* [TASK STATEMENT] A faithful copy of the whole listing is the goal. Match it exactly.

* [RAW DATA]
- Opening Delimiter -

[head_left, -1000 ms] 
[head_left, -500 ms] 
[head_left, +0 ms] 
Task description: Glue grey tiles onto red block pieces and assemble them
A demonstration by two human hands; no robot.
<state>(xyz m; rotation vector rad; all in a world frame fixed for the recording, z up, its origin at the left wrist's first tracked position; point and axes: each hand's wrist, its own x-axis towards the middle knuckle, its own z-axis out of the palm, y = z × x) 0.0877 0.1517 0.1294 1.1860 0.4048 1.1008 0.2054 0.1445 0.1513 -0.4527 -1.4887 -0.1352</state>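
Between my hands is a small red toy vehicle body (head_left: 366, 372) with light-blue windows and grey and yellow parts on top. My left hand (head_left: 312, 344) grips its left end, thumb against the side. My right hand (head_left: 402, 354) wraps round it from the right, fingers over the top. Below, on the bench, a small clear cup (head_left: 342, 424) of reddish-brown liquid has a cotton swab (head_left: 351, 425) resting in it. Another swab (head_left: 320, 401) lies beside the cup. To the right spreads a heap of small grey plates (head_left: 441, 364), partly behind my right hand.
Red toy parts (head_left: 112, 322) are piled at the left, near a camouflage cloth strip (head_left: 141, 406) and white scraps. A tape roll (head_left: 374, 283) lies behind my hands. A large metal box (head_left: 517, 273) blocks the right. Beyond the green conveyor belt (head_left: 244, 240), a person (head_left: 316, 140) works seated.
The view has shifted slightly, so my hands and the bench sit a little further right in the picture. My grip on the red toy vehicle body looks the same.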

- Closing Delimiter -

* [FINISHED EXERCISE]
[head_left, -1000 ms] 
[head_left, -500 ms] 
[head_left, +0 ms] 
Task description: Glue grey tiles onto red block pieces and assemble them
A demonstration by two human hands; no robot.
<state>(xyz m; rotation vector rad; all in a world frame fixed for the recording, z up, its origin at the left wrist's first tracked position; point and axes: each hand's wrist, its own x-axis towards the middle knuckle, its own z-axis out of the palm, y = z × x) 0.0877 0.1517 0.1294 1.1860 0.4048 1.1008 0.2054 0.1445 0.1513 -0.4527 -1.4887 -0.1352</state>
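Between my hands is a small red toy vehicle body (head_left: 366, 372) with light-blue windows and grey and yellow parts on top. My left hand (head_left: 312, 344) grips its left end, thumb against the side. My right hand (head_left: 402, 354) wraps round it from the right, fingers over the top. Below, on the bench, a small clear cup (head_left: 342, 424) of reddish-brown liquid has a cotton swab (head_left: 351, 425) resting in it. Another swab (head_left: 320, 401) lies beside the cup. To the right spreads a heap of small grey plates (head_left: 441, 364), partly behind my right hand.
Red toy parts (head_left: 112, 322) are piled at the left, near a camouflage cloth strip (head_left: 141, 406) and white scraps. A tape roll (head_left: 374, 283) lies behind my hands. A large metal box (head_left: 517, 273) blocks the right. Beyond the green conveyor belt (head_left: 244, 240), a person (head_left: 316, 140) works seated.
The view has shifted slightly, so my hands and the bench sit a little further right in the picture. My grip on the red toy vehicle body looks the same.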

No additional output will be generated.